_What you will do_. Beginning with the top line of the listing below, give again every line up to and including the line with "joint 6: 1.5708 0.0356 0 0"; pictures do not belong in the copy.

_Data below_.

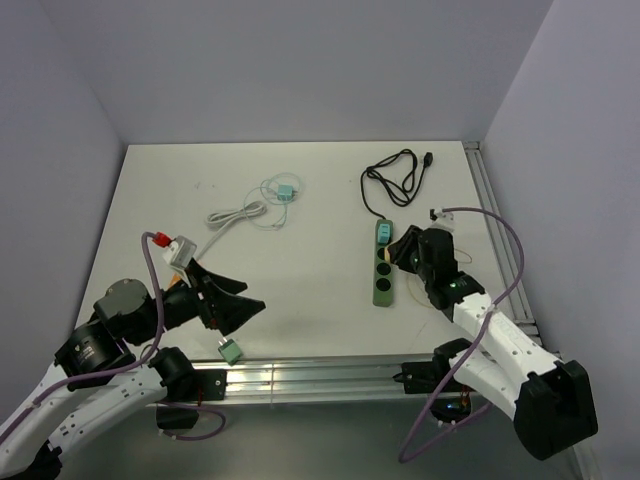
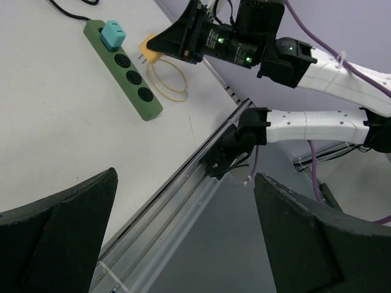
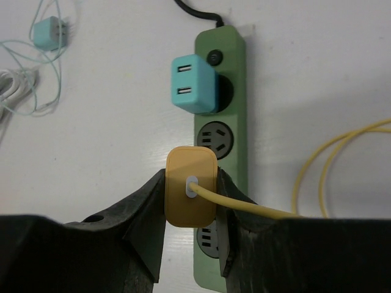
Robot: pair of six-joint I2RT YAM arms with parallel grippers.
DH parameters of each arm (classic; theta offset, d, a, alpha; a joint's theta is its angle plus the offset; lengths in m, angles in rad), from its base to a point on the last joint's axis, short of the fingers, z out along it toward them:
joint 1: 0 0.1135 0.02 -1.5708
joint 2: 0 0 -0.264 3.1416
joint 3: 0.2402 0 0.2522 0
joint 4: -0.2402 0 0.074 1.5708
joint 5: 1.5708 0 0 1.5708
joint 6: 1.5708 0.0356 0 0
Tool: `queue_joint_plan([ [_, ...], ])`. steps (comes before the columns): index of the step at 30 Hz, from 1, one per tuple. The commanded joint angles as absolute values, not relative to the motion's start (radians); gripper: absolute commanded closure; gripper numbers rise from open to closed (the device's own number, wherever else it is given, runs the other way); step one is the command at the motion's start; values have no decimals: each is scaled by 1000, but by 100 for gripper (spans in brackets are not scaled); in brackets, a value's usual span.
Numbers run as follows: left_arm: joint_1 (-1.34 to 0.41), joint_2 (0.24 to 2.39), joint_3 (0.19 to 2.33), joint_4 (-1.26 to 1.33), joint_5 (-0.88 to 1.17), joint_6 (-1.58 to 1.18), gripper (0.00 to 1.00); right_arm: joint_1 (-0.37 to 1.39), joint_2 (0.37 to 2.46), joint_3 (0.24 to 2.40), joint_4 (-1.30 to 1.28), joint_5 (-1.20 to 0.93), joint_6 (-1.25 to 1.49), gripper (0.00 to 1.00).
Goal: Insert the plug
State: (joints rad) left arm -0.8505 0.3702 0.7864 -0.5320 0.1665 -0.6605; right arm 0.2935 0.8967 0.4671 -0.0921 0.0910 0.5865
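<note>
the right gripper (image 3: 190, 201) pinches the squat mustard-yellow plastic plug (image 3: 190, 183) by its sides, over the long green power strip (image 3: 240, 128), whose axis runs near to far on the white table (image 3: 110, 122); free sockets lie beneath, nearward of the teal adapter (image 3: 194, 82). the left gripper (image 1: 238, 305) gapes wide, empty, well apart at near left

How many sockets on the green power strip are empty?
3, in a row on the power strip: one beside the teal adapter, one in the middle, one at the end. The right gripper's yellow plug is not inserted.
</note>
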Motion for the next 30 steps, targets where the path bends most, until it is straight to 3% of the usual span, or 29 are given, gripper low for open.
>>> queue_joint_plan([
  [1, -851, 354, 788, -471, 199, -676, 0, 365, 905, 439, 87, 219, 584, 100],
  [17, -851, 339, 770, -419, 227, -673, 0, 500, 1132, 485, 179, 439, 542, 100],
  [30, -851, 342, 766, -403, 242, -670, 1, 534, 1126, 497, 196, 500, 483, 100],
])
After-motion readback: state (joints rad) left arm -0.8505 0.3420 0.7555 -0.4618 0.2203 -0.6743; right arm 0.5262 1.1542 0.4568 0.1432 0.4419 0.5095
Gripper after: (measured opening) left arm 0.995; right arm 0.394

_Reply to the task_.
Robot: pair of six-joint I2RT YAM arms with parallel grippers.
DH parameters of each arm (classic; theta offset, d, a, alpha; a joint's theta is its angle plus the offset; lengths in m, angles in rad), from its base to a point on the last joint's axis, short of the fingers, z out along it toward them:
joint 1: 0 0.1135 0.02 -1.5708
joint 2: 0 0 -0.264 3.1416
joint 3: 0.2402 0 0.2522 0
joint 4: -0.2402 0 0.074 1.5708
joint 5: 1.5708 0 0 1.5708
joint 6: 1.5708 0.0356 0 0

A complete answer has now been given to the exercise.